▶ **TASK GOAL**: Restate all of the data exactly.

▶ **PROVIDED MATERIAL**:

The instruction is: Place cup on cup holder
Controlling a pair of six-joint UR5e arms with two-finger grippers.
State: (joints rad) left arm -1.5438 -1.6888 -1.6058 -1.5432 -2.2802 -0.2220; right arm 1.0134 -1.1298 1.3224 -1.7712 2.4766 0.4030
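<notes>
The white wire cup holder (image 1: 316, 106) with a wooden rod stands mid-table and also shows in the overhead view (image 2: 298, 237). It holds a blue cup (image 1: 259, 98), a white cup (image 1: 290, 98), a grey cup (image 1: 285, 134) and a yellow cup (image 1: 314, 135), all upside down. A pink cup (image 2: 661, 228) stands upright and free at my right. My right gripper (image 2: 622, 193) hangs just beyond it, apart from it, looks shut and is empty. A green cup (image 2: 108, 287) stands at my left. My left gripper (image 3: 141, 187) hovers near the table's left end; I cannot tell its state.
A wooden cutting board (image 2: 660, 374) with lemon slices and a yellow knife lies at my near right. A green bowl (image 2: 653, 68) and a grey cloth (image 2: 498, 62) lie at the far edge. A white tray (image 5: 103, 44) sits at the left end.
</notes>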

▶ **REPLY TO THE EXERCISE**:
The instruction is: Place cup on cup holder
Controlling a pair of six-joint UR5e arms with two-finger grippers.
State: (joints rad) left arm -1.5438 -1.6888 -1.6058 -1.5432 -2.2802 -0.2220; right arm 1.0134 -1.1298 1.3224 -1.7712 2.4766 0.4030
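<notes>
The white wire cup holder (image 1: 316, 106) with a wooden rod stands mid-table and also shows in the overhead view (image 2: 298, 237). It holds a blue cup (image 1: 259, 98), a white cup (image 1: 290, 98), a grey cup (image 1: 285, 134) and a yellow cup (image 1: 314, 135), all upside down. A pink cup (image 2: 661, 228) stands upright and free at my right. My right gripper (image 2: 622, 193) hangs just beyond it, apart from it, looks shut and is empty. A green cup (image 2: 108, 287) stands at my left. My left gripper (image 3: 141, 187) hovers near the table's left end; I cannot tell its state.
A wooden cutting board (image 2: 660, 374) with lemon slices and a yellow knife lies at my near right. A green bowl (image 2: 653, 68) and a grey cloth (image 2: 498, 62) lie at the far edge. A white tray (image 5: 103, 44) sits at the left end.
</notes>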

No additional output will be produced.